WHAT YOU ARE ASKED TO DO: For each line below that includes the string "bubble", show the whole line.

EXERCISE DATA:
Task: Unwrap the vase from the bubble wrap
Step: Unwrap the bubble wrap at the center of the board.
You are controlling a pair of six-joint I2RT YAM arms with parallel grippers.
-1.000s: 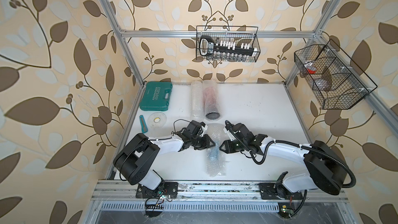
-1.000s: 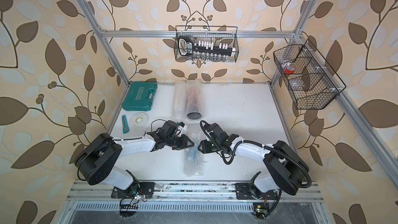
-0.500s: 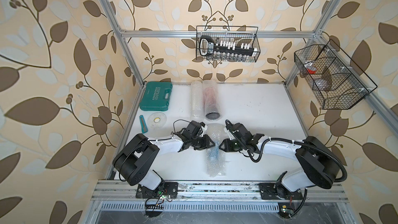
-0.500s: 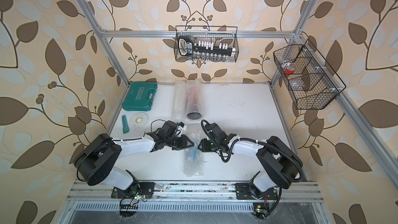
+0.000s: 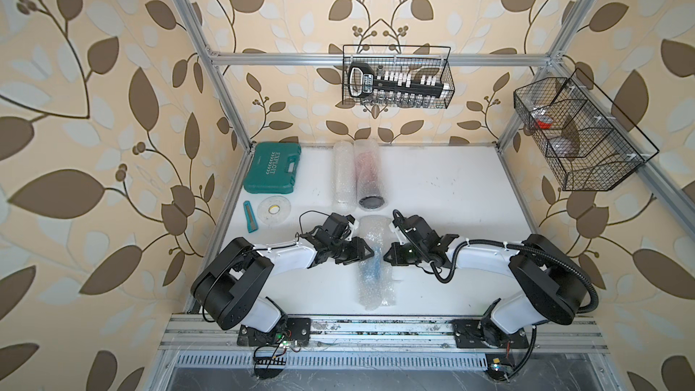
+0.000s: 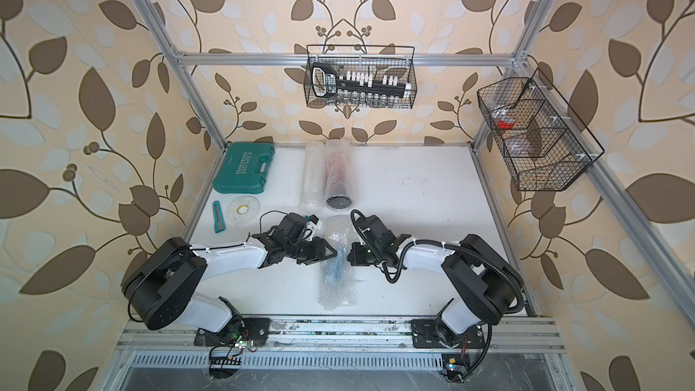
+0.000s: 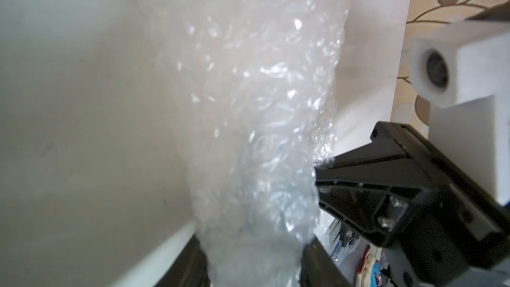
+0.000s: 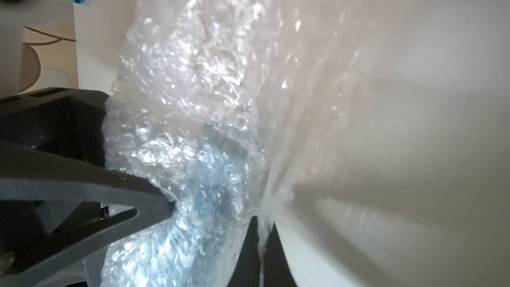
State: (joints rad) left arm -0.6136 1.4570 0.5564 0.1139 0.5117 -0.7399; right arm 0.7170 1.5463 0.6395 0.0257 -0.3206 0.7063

EXERCISE ANSWER:
Task: Unwrap the vase from the bubble wrap
Step: Unwrap the bubble wrap at the center of the board.

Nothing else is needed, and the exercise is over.